Migliaia di metalmeccanici del settore automobilistico provenienti da tutta Italia hanno invaso le strade della capitale per chiedere al Governo investimenti mirati, volti a coniugare tutela dell’ambiente e salvaguardia dei posti di lavoro. Molte imprese di piccole o piccolissime dimensioni già hanno chiuso e molte altre stanno avviando il processo di spostamento delle aziende per la componentistica verso altri paesi europei ed extraeuropei.
«Servono politiche coraggiose – afferma Antonio Apadula, Segretario Generale della Cgil Salerno-, investimenti capaci di garantire una vera a propria transizione dell’industria automobilistica. Immaginare di continuare in questa condizione di instabilità non è possibile. Basti pensare a ciò che accade nelle zone industriali della nostra provincia di Salerno. La situazione è molto critica e certamente in queste condizioni non è possibile immaginare vie d’uscita per il settore automobilistico, Non solo l’automotive è a rischio ma anche i posti di lavoro di coloro che lavorano nelle aziende della componentistica. Servono risorse pubbliche, serve che il governo garantisca agevolazioni già a partire dai costi dell’energia».

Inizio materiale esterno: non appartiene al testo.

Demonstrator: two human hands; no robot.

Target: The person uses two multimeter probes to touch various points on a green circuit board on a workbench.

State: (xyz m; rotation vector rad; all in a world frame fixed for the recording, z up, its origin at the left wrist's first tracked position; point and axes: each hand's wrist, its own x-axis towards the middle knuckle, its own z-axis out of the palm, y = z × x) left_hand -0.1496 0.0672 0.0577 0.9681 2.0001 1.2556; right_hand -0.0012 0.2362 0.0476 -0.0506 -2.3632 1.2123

La pioggia battente non ha fermato i lavoratori nemmeno oggi, sabato 19 ottobre, che hanno invaso Piazza del Popolo per partecipare alla manifestazione indetta dalla funzione pubblica cgil e Uil, allo scopo di rivendicare il rinnovo dei contratti collettivi di lavoro dei servizi pubblici; di chiedere maggiori risorse per i contratti nazionali e maggiori risorse per la sanità pubblica. La soglia di povertà sta abbassando l’asticella in maniera notevole. In difficoltà non ci sono solo più i disoccupati. Il paradosso è che anche le famiglie con due adulti che lavorano, non riescono ad arrivare alla terza settimana del mese.
«Il ceto medio rischia di scomparire sotto i colpi dell’inflazione – spiega Apadula-. Il covid prima e le guerre poi, hanno determinato un aumento spropositato dell’inflazione e quindi del costo della vita. Una famiglia media italiana, con almeno uno stipendio in entrata, fatica ad arrivare alla fine del mese. Ecco, siamo in piazza anche per questo: abbiamo tutti il diritto a condurre una vita dignitosa e ad essere curati da un sistema sanitario accessibile a tutti i cittadini. Stiamo attraversando una crisi sociale che ci riporta indietro di secoli e con l’autonomia differenziata si raggiungeranno picchi di disuguaglianza altissimi. Il nostro è un allarme chiaro è grave. Il Governo non può girarsi dall’altra parte».